Task to carry out. Below are the records; give again exactly the lines from the one containing "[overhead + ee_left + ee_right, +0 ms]" through the one containing "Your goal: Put", leaving out pictures.

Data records

------

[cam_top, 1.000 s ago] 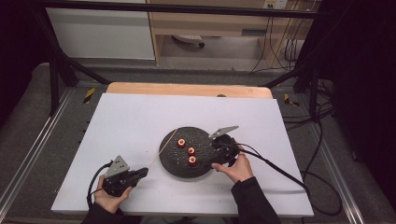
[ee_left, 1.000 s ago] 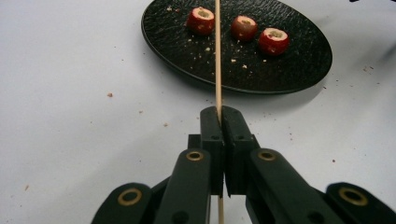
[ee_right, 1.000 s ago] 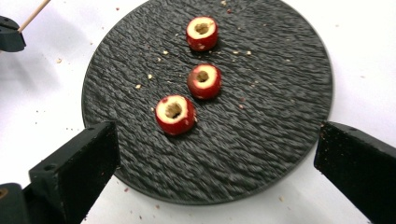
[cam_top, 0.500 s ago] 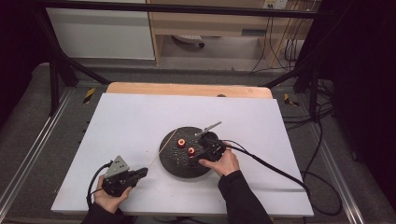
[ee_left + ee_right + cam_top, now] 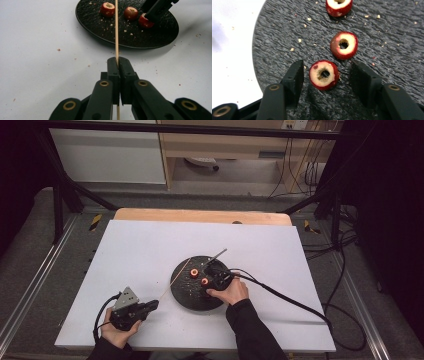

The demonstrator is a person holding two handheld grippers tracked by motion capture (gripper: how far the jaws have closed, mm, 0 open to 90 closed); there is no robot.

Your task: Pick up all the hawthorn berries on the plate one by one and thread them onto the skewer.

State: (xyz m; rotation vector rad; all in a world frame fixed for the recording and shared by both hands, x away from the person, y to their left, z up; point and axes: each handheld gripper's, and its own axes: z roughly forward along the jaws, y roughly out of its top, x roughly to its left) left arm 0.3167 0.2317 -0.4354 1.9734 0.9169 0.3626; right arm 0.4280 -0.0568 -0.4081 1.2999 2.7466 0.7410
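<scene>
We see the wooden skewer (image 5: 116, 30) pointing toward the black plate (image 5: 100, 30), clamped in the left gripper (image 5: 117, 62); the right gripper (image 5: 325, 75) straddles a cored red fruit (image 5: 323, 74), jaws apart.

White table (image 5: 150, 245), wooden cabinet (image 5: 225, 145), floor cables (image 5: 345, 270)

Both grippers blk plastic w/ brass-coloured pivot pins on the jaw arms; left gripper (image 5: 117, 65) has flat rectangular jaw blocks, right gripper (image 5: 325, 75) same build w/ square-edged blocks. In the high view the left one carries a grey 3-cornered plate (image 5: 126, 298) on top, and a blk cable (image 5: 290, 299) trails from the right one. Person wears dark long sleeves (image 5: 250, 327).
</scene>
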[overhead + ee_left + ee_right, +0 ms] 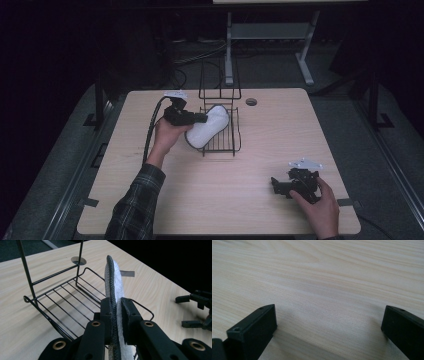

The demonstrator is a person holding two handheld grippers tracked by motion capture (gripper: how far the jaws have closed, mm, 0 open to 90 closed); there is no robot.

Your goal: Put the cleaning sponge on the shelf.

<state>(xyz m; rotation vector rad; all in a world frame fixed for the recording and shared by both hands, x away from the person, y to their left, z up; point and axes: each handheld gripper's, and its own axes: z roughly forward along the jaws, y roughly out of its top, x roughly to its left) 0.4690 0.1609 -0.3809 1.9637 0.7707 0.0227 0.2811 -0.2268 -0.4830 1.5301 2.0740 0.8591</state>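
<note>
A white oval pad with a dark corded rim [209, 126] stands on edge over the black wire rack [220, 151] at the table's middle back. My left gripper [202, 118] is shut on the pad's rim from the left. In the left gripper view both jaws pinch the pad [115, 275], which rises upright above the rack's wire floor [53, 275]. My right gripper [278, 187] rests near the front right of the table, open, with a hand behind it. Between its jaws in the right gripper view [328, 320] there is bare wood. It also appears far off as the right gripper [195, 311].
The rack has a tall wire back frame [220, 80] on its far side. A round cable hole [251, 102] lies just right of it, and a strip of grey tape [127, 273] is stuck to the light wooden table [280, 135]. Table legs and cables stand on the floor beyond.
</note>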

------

Task answer.
[overhead + ee_left + ee_right, +0 ms] 

The demonstrator is a person holding two handheld grippers tracked by motion capture (gripper: how far the jaws have closed, mm, 0 open to 90 closed); there is no robot.

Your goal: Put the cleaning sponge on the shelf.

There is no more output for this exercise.